◆ **What is being asked**
Leave the pictures out, and transcribe the material below exactly from the line with "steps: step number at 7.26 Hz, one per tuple" to the line with "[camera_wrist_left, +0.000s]", both lines included.

# # # #

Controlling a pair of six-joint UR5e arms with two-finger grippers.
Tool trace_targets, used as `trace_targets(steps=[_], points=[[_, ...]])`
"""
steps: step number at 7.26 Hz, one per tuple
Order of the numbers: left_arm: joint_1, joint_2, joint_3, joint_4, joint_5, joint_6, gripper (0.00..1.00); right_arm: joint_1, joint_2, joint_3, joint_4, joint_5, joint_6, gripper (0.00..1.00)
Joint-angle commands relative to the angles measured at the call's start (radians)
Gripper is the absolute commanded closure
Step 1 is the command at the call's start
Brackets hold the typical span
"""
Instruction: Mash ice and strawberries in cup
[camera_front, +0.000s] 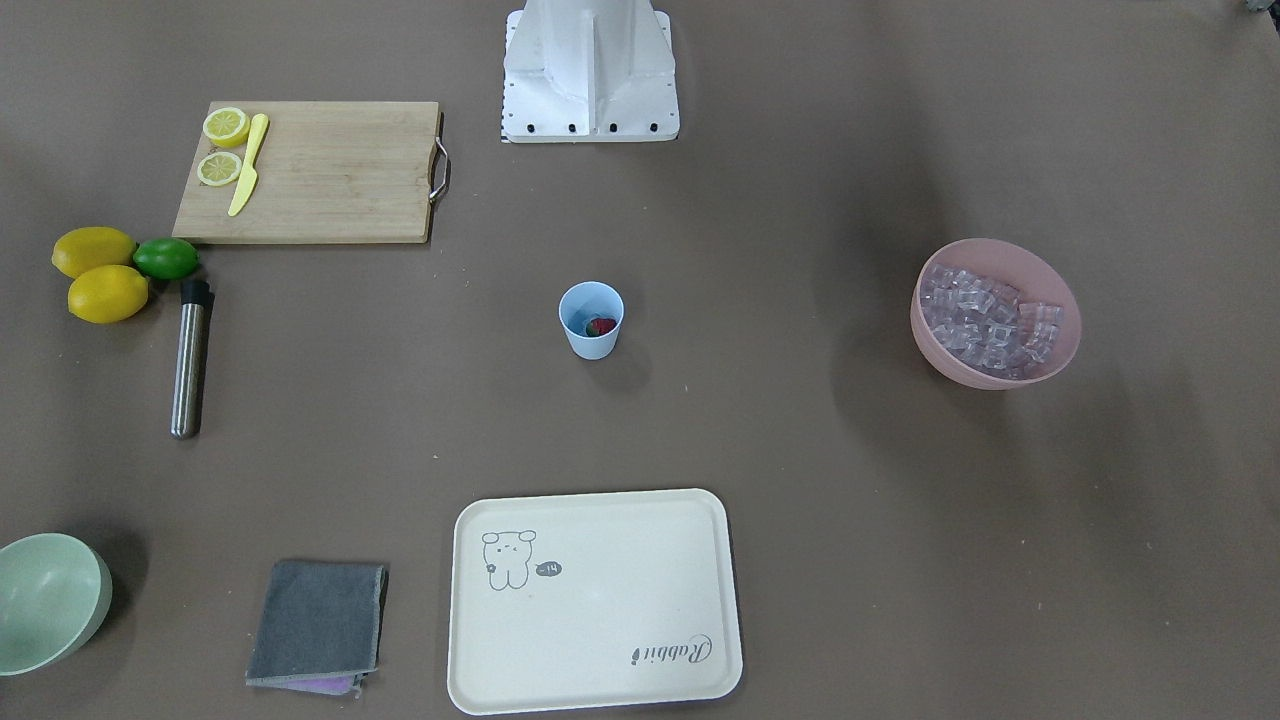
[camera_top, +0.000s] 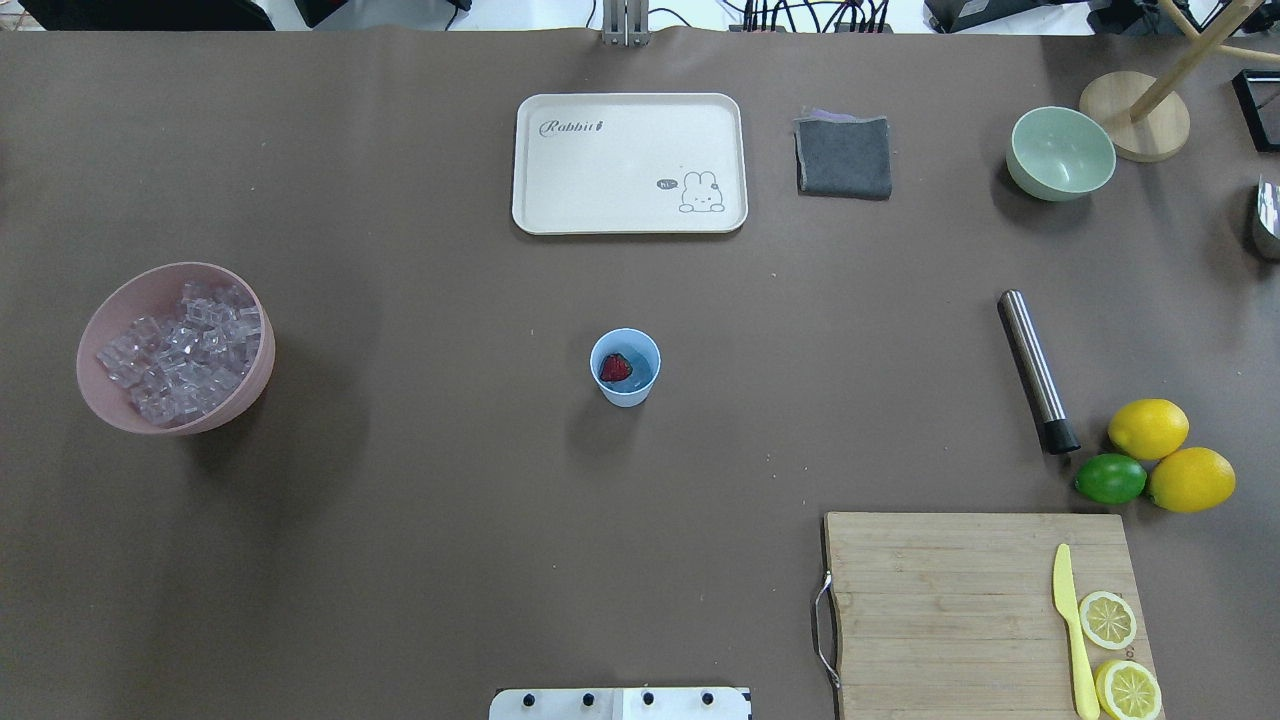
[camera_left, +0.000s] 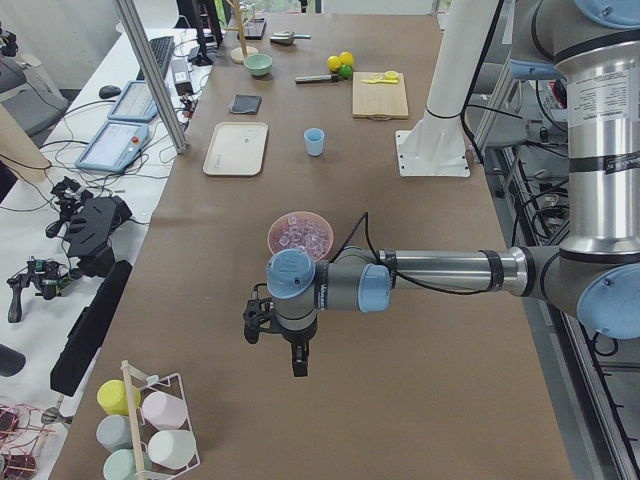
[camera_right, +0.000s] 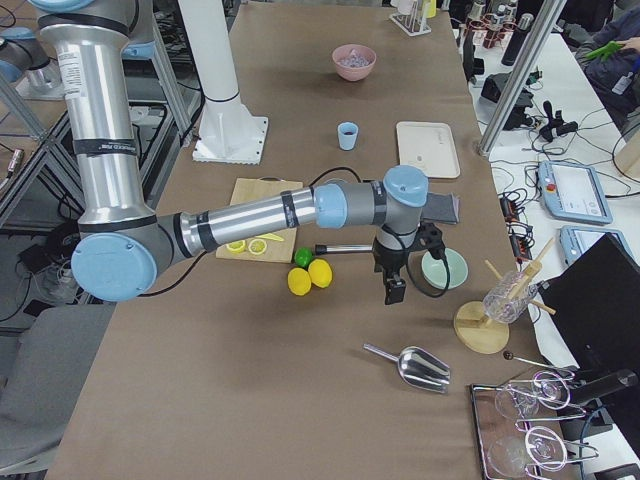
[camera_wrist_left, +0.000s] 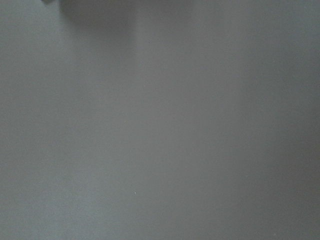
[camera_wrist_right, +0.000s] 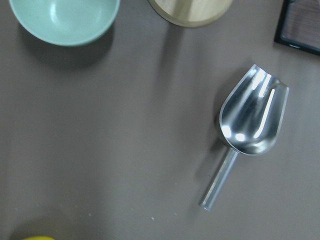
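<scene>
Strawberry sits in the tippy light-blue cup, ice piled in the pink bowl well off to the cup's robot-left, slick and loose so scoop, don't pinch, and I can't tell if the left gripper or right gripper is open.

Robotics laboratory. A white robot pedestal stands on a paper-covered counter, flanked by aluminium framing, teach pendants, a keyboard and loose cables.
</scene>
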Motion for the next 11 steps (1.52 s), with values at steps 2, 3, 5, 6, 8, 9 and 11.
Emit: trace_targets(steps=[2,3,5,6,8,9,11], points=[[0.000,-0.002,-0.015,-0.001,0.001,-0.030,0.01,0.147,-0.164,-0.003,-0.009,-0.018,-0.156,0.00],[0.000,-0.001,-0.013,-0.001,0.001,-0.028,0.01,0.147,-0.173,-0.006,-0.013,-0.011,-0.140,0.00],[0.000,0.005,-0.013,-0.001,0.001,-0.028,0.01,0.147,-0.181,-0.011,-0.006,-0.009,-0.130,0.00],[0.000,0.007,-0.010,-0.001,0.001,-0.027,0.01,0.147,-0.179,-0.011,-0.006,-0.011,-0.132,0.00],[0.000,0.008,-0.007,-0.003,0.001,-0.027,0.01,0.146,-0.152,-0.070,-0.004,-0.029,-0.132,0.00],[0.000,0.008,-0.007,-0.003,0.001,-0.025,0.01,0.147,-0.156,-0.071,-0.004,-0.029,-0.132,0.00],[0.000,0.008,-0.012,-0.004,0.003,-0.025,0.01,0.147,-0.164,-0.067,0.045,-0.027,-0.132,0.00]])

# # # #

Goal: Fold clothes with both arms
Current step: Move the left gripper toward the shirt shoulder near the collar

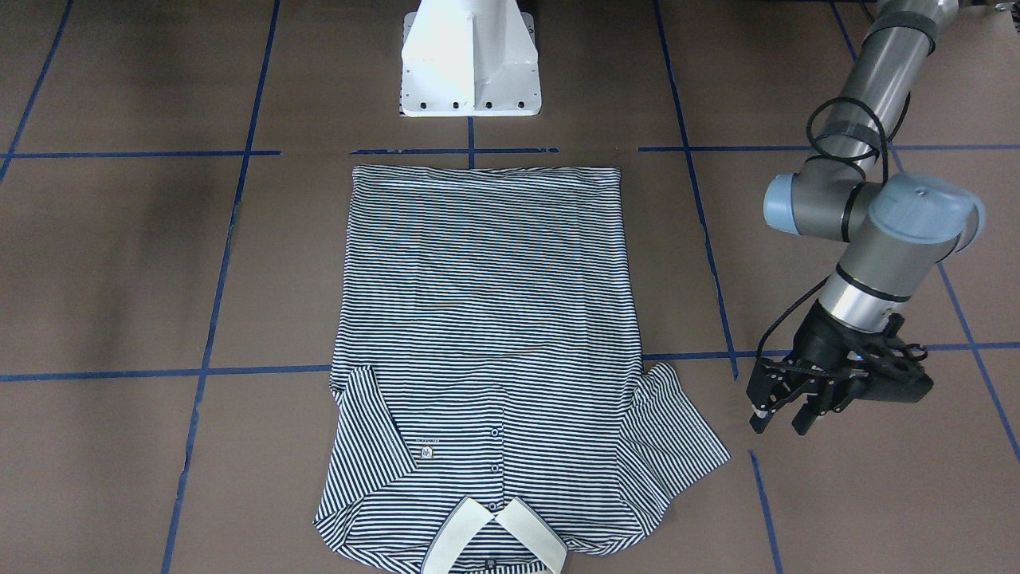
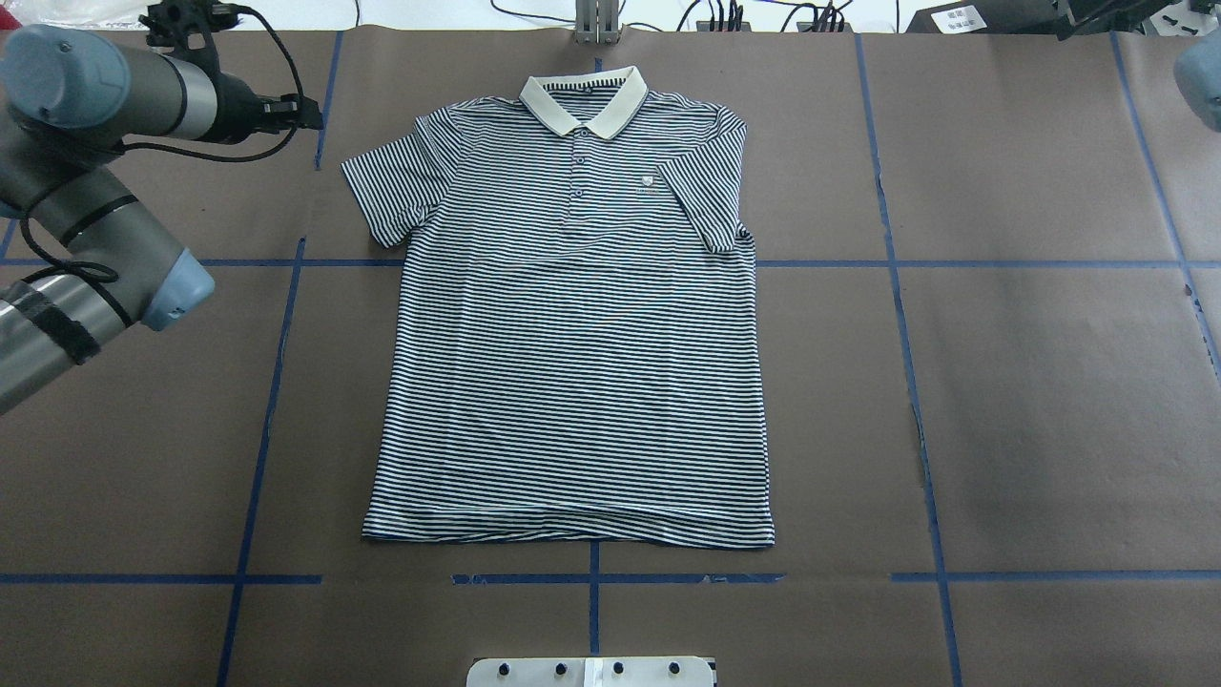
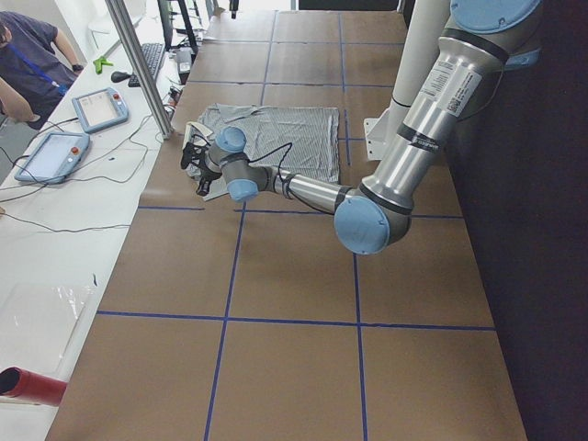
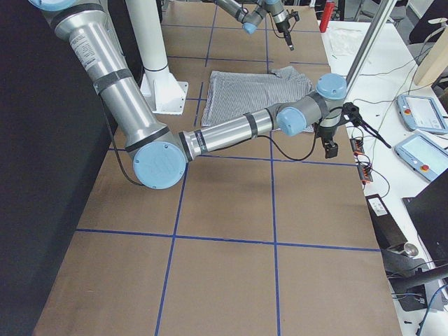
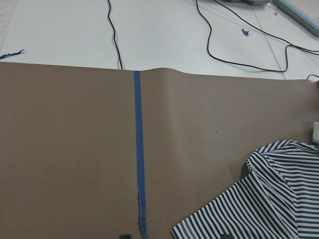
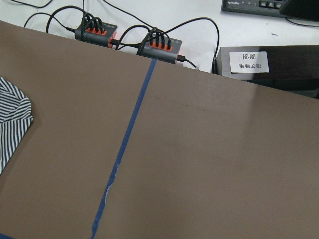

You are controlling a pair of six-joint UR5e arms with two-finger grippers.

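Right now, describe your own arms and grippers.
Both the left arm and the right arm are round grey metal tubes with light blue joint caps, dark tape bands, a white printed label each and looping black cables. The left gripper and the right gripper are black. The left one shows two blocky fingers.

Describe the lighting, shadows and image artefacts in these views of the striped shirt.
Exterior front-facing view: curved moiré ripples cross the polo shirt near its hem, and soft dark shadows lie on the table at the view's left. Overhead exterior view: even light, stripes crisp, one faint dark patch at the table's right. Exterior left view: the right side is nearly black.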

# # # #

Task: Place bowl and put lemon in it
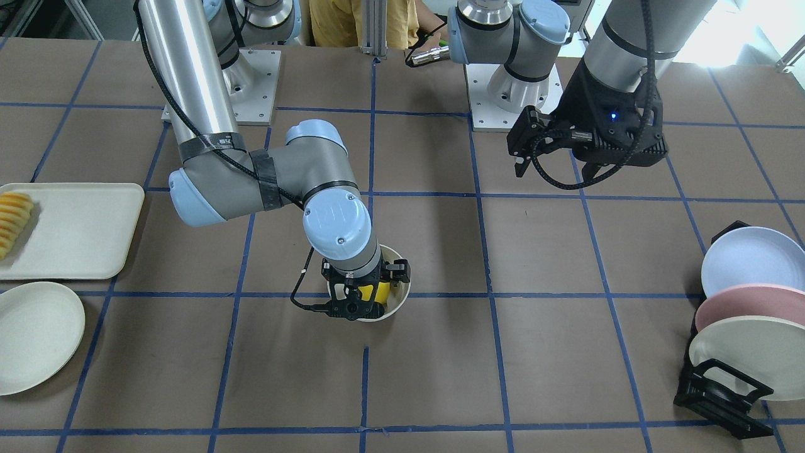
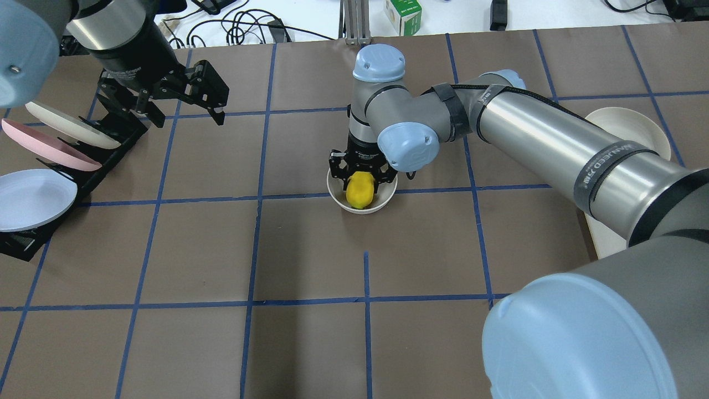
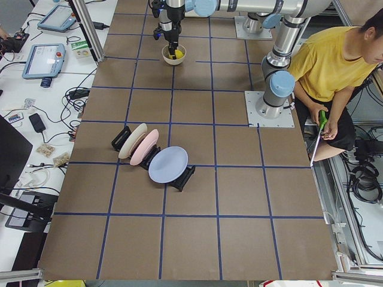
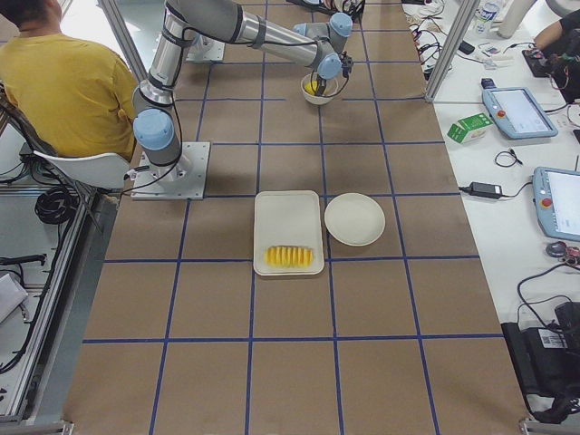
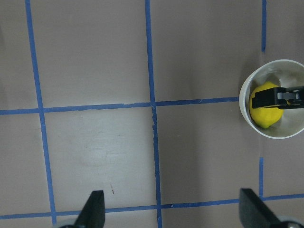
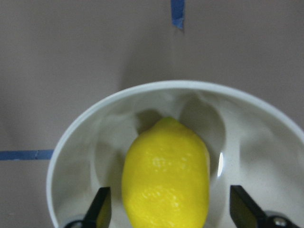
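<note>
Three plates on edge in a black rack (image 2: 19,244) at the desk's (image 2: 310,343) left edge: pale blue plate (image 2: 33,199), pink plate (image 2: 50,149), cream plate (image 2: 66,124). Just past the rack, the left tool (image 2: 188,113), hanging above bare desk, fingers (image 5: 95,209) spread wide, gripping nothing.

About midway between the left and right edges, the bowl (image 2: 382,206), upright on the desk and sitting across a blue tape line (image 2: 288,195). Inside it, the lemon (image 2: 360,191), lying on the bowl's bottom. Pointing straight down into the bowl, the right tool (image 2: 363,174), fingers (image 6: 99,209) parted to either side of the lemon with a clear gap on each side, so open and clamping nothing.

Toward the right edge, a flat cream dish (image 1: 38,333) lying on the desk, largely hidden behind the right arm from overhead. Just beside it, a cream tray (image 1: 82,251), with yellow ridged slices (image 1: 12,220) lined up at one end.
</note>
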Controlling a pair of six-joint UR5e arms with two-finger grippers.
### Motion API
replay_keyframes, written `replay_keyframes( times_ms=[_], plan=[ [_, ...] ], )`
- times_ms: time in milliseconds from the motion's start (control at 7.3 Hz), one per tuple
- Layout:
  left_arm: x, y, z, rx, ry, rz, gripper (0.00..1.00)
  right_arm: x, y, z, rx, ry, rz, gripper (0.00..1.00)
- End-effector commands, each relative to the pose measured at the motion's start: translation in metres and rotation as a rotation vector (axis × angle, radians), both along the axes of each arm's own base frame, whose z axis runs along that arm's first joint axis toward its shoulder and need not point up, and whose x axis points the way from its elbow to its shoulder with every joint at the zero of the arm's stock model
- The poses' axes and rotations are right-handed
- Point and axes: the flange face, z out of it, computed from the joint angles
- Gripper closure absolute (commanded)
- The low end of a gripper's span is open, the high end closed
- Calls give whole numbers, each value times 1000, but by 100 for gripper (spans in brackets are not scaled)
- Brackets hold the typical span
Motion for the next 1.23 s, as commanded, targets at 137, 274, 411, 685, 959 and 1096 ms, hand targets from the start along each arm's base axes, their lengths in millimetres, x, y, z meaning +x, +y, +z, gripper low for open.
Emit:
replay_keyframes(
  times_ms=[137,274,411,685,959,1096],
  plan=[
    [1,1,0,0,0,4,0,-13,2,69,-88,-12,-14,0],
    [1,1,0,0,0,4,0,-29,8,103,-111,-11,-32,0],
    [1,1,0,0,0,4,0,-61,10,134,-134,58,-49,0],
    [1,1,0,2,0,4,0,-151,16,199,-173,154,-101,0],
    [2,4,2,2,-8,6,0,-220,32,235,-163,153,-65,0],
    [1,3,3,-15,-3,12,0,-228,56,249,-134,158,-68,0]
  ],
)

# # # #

◆ **Task answer**
steps: step number at 7.26 Hz, one per tuple
Order of the numbers: left_arm: joint_1, joint_2, joint_3, joint_4, joint_5, joint_6, gripper (0.00..1.00); right_arm: joint_1, joint_2, joint_3, joint_4, joint_5, joint_6, gripper (0.00..1.00)
Joint-angle commands relative to the angles measured at the call's start (radians)
Gripper is the absolute commanded closure
Step 1 is the command at the call's start
Brackets hold the typical span
"""
Instruction: Mash ice and strawberries in cup
[camera_front, +0.000s] 
[camera_top, +0.000s] 
[camera_left, +0.000s] 
[camera_right, +0.000s] 
[camera_wrist_left, +0.000s] 

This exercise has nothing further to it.